Institute of Intelligent Control and Robotics, Hangzhou Dianzi University, Hangzhou 310018, China.
Key Laboratory of Brain Machine Collaborative Intelligence of Zhejiang Province, Hangzhou 310018, China.
Math Biosci Eng. 2021 Sep 10;18(6):7919-7935. doi: 10.3934/mbe.2021392.

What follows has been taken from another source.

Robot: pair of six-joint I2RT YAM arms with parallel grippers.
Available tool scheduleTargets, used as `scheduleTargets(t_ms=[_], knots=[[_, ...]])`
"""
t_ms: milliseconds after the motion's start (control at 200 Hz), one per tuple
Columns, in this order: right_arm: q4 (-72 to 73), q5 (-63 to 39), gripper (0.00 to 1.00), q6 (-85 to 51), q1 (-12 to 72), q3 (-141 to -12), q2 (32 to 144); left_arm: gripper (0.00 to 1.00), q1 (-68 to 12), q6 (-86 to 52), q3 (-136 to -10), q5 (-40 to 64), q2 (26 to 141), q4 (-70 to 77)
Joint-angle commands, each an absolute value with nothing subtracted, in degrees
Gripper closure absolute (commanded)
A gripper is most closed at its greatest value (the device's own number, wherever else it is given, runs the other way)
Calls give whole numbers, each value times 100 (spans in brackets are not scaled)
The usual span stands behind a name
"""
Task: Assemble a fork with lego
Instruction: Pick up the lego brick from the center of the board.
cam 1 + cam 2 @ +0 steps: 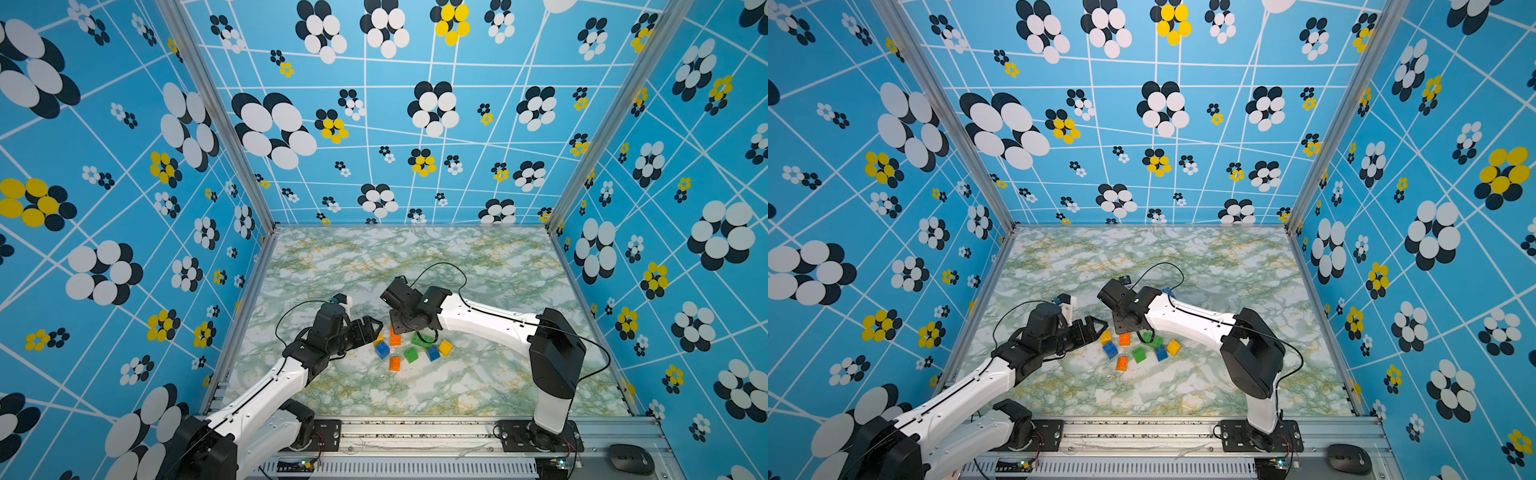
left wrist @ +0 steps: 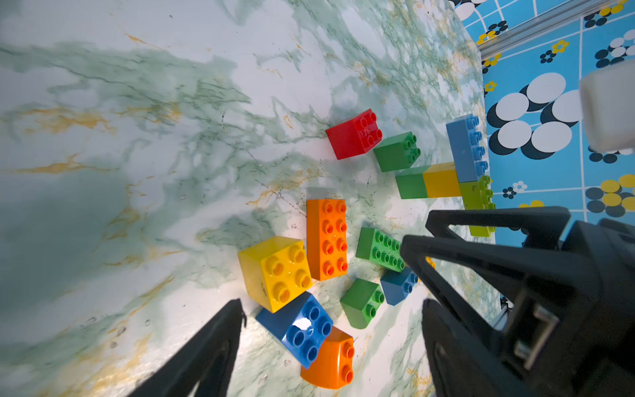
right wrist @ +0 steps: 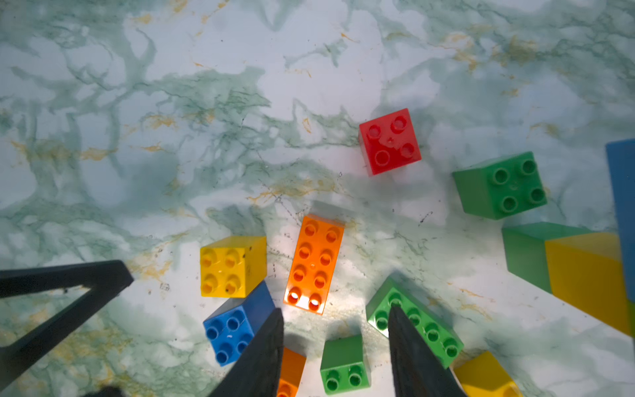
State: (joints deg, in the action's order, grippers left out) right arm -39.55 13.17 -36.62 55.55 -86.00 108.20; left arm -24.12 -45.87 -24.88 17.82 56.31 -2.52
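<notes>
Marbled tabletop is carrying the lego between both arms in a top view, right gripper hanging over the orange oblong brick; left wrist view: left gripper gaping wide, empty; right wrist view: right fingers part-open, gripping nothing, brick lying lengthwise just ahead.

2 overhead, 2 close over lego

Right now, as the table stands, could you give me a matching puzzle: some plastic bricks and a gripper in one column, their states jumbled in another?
1. red square plastic brick
2. orange oblong plastic brick
3. blue oblong plastic brick
4. left gripper

A. joined into a built piece
B. open, empty
C. four studs up, loose
D. eight studs up, loose

Pairs: 1-C, 2-D, 3-A, 4-B.
</notes>
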Motion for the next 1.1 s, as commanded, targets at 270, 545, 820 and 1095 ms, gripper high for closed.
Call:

Hybrid EEG-fNIRS brain-computer interface (HBCI) is widely employed to enhance BCI performance. EEG and fNIRS signals are combined to increase the dimensionality of the information. Time windows are used to select EEG and fNIRS singles synchronously. However, it ignores that specific modal signals have their own characteristics, when the task is stimulated, the information between the modalities will mismatch at the moment, which has a significant impact on the classification performance. Here we propose a novel crossing time windows optimization for mental arithmetic (MA) based BCI. The EEG and fNIRS signals were segmented separately by sliding time windows. Then crossing time windows (CTW) were combined with each one segment from EEG and fNIRS selected independently. Furthermore, EEG and fNIRS features were extracted using Filter Bank Common Spatial Pattern (FBCSP) and statistical methods from each sample. Mutual information was calculated for FBCSP and statistical features to characterize the discrimination of crossing time windows, and the optimal window would be selected based on the largest mutual information. Finally, a sparse structured framework of Fisher Lasso feature selection (FLFS) was designed to select the joint features, and conventional Linear Discriminant Analysis (LDA) was employed to perform classification. We used proposed method for a MA dataset. The classification accuracy of the proposed method is 92.52 ± 5.38% and higher than other methods, which shows the rationality and superiority of the proposed method.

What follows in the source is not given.